**Source data**:
--- START ---

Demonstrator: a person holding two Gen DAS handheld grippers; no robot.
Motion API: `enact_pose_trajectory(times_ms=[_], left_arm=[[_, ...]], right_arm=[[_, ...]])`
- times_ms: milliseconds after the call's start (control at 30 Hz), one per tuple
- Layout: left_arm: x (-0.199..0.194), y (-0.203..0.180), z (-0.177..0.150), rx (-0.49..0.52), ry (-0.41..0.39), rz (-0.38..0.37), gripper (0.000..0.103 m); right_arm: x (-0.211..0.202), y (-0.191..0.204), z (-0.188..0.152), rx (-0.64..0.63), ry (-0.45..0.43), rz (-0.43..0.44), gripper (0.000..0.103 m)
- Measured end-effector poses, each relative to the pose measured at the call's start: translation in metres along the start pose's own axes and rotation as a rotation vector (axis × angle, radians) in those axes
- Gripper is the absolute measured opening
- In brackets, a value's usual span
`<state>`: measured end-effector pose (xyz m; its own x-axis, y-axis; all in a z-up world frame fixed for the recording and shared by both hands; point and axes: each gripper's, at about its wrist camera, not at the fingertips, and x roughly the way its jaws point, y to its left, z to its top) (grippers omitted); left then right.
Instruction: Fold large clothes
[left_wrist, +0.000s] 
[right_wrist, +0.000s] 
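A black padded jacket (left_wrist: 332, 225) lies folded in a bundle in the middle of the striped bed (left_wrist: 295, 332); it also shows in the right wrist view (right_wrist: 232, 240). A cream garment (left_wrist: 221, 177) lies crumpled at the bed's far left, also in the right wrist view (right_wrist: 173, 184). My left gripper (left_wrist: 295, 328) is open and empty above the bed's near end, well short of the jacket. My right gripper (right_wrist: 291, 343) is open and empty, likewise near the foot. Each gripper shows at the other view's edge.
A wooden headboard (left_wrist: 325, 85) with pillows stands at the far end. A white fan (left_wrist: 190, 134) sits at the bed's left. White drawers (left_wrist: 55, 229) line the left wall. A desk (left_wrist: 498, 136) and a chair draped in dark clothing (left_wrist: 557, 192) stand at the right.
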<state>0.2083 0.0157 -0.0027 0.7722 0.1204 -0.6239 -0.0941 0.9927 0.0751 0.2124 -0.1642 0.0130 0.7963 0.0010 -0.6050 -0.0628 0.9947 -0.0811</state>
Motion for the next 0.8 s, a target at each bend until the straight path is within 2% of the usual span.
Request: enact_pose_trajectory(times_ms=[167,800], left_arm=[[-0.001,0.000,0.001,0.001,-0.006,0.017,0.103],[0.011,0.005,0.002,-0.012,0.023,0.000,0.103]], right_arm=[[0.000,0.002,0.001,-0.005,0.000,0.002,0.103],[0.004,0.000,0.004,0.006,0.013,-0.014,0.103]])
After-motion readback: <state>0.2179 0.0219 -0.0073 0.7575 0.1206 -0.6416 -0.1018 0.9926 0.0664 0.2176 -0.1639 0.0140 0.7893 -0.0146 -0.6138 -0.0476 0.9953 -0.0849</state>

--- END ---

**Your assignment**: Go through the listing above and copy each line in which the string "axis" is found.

**Reply to the task**:
- Measured end-effector poses, each relative to the pose measured at the call's start: translation in metres along the start pose's own axes and rotation as a rotation vector (axis × angle, radians) in those axes
`<state>`: measured end-effector pose (xyz m; its own x-axis, y-axis; all in a z-up world frame fixed for the recording and shared by both hands; point and axes: each gripper's, at about its wrist camera, not at the fingertips, and x roughly the way its jaws point, y to its left, z to its top) (grippers omitted); left then right.

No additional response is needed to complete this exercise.